▸ Your task: Return the data below in full and exactly, except that the pictures are dropped.

(Dataset excerpts)
⟨

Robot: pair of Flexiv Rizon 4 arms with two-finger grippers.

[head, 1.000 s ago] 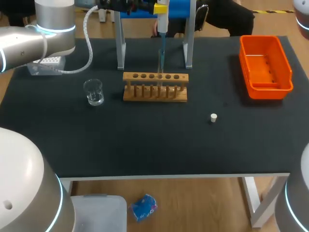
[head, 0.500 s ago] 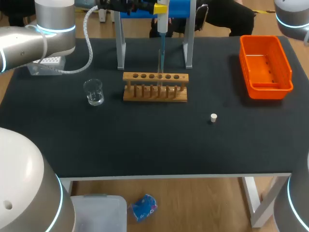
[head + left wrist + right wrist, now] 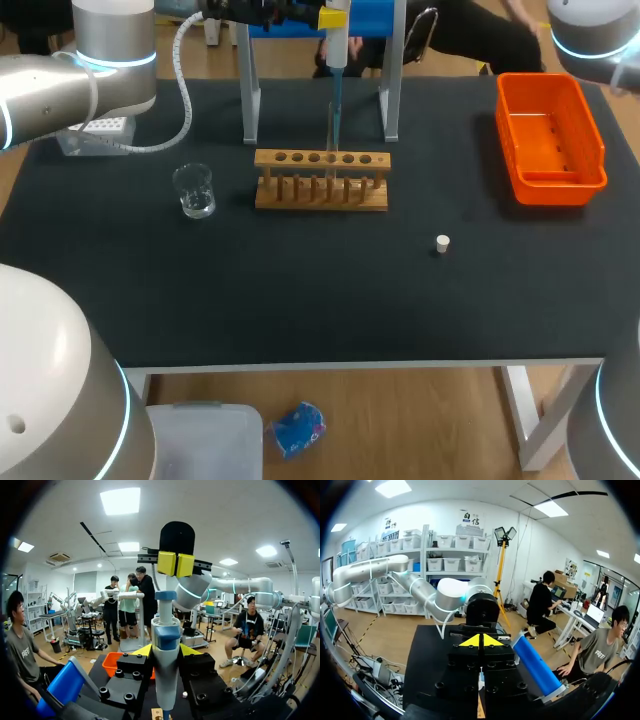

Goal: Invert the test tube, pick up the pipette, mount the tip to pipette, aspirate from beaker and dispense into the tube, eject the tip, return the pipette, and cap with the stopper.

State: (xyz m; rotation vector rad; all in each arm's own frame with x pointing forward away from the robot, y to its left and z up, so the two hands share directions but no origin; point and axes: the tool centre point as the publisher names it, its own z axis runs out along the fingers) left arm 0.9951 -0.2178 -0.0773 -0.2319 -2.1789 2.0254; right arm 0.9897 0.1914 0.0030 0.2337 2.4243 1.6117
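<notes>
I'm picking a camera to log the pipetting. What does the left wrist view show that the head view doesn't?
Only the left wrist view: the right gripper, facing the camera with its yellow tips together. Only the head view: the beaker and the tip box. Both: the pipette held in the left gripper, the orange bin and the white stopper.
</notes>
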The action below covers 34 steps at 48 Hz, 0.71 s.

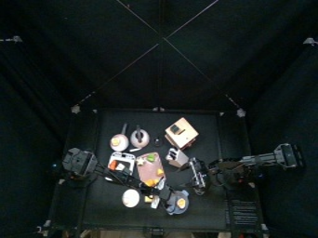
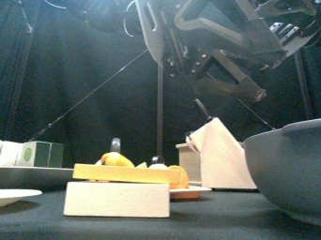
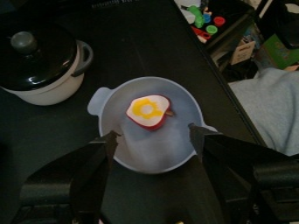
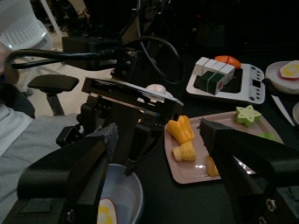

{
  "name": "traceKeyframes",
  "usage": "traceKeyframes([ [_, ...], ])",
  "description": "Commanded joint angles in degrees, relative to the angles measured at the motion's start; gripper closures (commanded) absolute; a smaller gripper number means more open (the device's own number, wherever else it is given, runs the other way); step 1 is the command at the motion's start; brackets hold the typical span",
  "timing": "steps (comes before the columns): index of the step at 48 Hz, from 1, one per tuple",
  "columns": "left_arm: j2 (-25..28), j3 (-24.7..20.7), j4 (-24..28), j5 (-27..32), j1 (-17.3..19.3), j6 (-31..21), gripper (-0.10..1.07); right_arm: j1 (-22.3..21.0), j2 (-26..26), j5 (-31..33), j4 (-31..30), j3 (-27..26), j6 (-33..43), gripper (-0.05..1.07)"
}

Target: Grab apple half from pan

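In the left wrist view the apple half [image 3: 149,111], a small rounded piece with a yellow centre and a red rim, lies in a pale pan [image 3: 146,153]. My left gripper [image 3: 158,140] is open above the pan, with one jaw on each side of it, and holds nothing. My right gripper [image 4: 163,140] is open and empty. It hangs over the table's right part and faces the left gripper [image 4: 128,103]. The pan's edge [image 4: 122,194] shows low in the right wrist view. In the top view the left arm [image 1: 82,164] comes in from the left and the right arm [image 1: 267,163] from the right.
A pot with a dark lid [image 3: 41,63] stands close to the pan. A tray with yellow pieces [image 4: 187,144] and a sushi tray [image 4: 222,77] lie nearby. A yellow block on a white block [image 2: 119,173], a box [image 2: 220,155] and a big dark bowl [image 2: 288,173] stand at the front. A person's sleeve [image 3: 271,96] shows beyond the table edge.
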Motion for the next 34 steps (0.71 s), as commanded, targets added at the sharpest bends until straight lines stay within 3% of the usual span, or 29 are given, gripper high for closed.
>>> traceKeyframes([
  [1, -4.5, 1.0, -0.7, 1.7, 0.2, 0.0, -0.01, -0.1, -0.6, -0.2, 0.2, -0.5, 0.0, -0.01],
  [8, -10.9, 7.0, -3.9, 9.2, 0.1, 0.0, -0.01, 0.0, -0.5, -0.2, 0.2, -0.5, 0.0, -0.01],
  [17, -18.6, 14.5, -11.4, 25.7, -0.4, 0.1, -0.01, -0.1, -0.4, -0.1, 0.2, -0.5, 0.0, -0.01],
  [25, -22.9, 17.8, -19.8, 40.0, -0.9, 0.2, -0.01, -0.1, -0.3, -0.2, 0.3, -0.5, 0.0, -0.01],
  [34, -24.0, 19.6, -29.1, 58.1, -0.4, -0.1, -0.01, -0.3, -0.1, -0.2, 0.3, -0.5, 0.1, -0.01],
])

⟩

▸ Response to this exercise:
Robot: pair of Flexiv Rizon 4 arms with two-finger grippers.

[head, 1.000 s ago] 
[head, 0.500 s ago] 
[head + left wrist + right wrist, now] 

Goal: Invert the test tube, pick up the pipette, mount the tip to pipette, aspirate from beaker and dispense into the tube, eject the tip, return the pipette, and cap with the stopper.

State: (xyz m; rotation vector rad; all in each arm's own frame with x pointing forward away from the robot, y to its left and z up, so the two hands share directions but no origin; point and axes: the tool centre point as the publisher names it, its own z axis runs out along the fingers) left arm 0.9951 -0.2178 -0.0773 -0.2319 -2.1789 2.0254; right arm 0.9897 0.1914 0.0030 0.2337 2.4243 1.6117
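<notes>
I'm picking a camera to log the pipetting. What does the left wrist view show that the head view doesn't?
Only the left wrist view: the right gripper, facing the camera with its yellow tips together. Only the head view: the beaker and the tip box. Both: the pipette held in the left gripper, the orange bin and the white stopper.
</notes>
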The action below covers 34 steps at 48 Hz, 0.71 s.


{
  "name": "traceKeyframes",
  "usage": "traceKeyframes([ [_, ...], ])",
  "description": "Commanded joint angles in degrees, relative to the angles measured at the motion's start; gripper closures (commanded) absolute; a smaller gripper number means more open (the device's own number, wherever else it is given, runs the other way); step 1 is the command at the motion's start; brackets hold the typical span",
  "timing": "steps (comes before the columns): index of the step at 48 Hz, from 1, one per tuple",
  "columns": "left_arm: j2 (-25..28), j3 (-24.7..20.7), j4 (-24..28), j5 (-27..32), j1 (-17.3..19.3), j6 (-31..21), gripper (-0.10..1.07); right_arm: j1 (-22.3..21.0), j2 (-26..26), j5 (-31..33), j4 (-31..30), j3 (-27..26), j6 (-33..43), gripper (-0.05..1.07)"
}

Target: Grab apple half from pan

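In the left wrist view the apple half [image 3: 149,111], a small rounded piece with a yellow centre and a red rim, lies in a pale pan [image 3: 146,153]. My left gripper [image 3: 158,140] is open above the pan, with one jaw on each side of it, and holds nothing. My right gripper [image 4: 163,140] is open and empty. It hangs over the table's right part and faces the left gripper [image 4: 128,103]. The pan's edge [image 4: 122,194] shows low in the right wrist view. In the top view the left arm [image 1: 82,164] comes in from the left and the right arm [image 1: 267,163] from the right.
A pot with a dark lid [image 3: 41,63] stands close to the pan. A tray with yellow pieces [image 4: 187,144] and a sushi tray [image 4: 222,77] lie nearby. A yellow block on a white block [image 2: 119,173], a box [image 2: 220,155] and a big dark bowl [image 2: 288,173] stand at the front. A person's sleeve [image 3: 271,96] shows beyond the table edge.
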Motion for the next 34 steps (0.71 s), as commanded, targets added at the sharpest bends until straight lines stay within 3% of the usual span, or 29 are given, gripper high for closed.
>>> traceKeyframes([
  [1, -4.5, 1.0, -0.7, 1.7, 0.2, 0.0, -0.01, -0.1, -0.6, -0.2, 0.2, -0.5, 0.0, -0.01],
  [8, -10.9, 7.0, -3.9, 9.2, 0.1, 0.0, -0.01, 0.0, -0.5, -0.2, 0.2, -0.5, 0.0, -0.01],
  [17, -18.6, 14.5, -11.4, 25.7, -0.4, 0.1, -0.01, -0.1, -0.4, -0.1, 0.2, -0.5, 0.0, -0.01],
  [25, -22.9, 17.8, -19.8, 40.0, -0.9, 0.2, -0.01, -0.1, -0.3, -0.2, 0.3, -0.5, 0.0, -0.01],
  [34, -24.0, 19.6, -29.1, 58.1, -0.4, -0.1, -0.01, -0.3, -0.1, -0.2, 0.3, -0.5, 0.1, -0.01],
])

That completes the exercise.